Additionally the parallel solution consumes more memory relative to the serial solution but that is to be expected; the serial solution can grid up to 1,000,000,000 in about 22 seconds where the parallel solution runs out of memory on my system (32GB ram) going for the same target. But I'm asking about runtime here not memory use, I could for example use the zero value state of the minFactors array rather than a separate isPrime []bool true state but I think it is more readable as is.
I've tried passing a pointer for primes []int but that didn't seem to make a difference, using a channel instead of passing the minFactors array to the process function resulted in big time memory use and a much(10x ish) slower performance. I've re-written this algo a couple times to see if I could iron anything out but no luck. Any insights or suggestions would be much appreciated because I think parallelism could make this faster not 10x slower!

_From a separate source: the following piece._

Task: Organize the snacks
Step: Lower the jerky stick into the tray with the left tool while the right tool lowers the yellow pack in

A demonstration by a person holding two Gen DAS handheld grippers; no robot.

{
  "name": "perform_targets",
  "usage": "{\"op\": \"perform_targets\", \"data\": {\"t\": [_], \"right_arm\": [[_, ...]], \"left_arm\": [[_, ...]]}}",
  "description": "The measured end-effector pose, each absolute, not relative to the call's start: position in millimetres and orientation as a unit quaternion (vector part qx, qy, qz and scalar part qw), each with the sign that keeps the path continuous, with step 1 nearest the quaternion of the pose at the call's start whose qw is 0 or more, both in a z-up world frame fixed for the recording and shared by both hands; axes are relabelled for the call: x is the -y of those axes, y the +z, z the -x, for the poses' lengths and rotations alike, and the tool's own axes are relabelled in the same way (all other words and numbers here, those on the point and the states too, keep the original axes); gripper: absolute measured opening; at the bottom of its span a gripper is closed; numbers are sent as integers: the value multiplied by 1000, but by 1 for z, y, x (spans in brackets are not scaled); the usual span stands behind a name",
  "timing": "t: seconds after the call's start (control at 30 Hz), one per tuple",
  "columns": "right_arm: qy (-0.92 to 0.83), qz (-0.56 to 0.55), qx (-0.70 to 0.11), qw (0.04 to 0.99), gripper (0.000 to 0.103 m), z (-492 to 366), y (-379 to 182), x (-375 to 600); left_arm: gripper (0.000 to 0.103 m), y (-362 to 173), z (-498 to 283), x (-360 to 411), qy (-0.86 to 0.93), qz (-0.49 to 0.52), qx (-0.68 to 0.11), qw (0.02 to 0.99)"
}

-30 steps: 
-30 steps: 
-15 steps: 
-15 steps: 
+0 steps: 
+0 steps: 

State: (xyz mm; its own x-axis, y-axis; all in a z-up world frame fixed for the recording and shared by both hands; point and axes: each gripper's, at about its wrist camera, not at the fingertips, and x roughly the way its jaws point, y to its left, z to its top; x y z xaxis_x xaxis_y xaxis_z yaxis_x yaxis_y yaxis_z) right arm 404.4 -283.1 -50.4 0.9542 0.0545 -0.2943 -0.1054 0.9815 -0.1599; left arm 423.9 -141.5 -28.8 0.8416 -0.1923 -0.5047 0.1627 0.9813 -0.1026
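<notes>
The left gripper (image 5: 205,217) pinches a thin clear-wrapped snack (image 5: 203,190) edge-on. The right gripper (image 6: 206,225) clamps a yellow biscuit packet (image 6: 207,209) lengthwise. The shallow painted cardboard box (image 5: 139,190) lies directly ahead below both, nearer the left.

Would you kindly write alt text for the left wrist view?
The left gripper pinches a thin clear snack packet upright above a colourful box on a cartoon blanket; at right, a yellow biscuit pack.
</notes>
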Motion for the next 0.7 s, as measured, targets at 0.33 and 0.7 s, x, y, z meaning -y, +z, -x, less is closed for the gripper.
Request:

Par #Volker's suggestion I limited the number of processes to somthing less than my pc's available logical processes with the following revision however I am still getting runtimes that are 10x slower than the serial implementation.
package main
import(
"fmt"
"time"
"sync"
)
type numWithMinFactor struct {
number int
minfactor int
}
func pow(base int, power int) int{
result := 1
for i:=0;i<power;i++{
result*=base
}
return result
}
func process(check numWithMinFactor,primes []int,top int,minFactors []numWithMinFactor, wg *sync.WaitGroup){
defer wg.Done()
var n int
for i:=0;primes[i]<=check.minfactor;i++{
n = check.number*primes[i]
if n>top{
break;
}
minFactors[n] = numWithMinFactor{n,primes[i]}
if i+1 == len(primes){
break;
}
}
}
func findPrimes(top int) []int{
primes := []int{}
minFactors := make([]numWithMinFactor,top+2)
check := 2
nlogicalProcessors := 20
var wg sync.WaitGroup
var twoPow int
for power:=1;check <= top;power++{
twoPow = pow(2,power)
for check <= twoPow{
for nLogicalProcessorsInUse := 0 ; nLogicalProcessorsInUse < nlogicalProcessors; nLogicalProcessorsInUse++{
if minFactors[check].number == 0{
primes = append(primes,check)
minFactors[check] = numWithMinFactor{check,check}
}
wg.Add(1)
go process(minFactors[check],primes,top,minFactors,&wg)
check++
if check>top{
break;
}
if check>twoPow{
break;
}
}
wg.Wait()
if check>top{
break;
}
}
}
return primes
}
func main(){
fmt.Println("Welcome to prime finder!")
start := time.Now()
fmt.Println(findPrimes(10000000))
elapsed := time.Since(start)
fmt.Println("Finding primes took %s", elapsed)
}
tldr; Why is my parallel implementation slower than serial implementation how do I make it faster?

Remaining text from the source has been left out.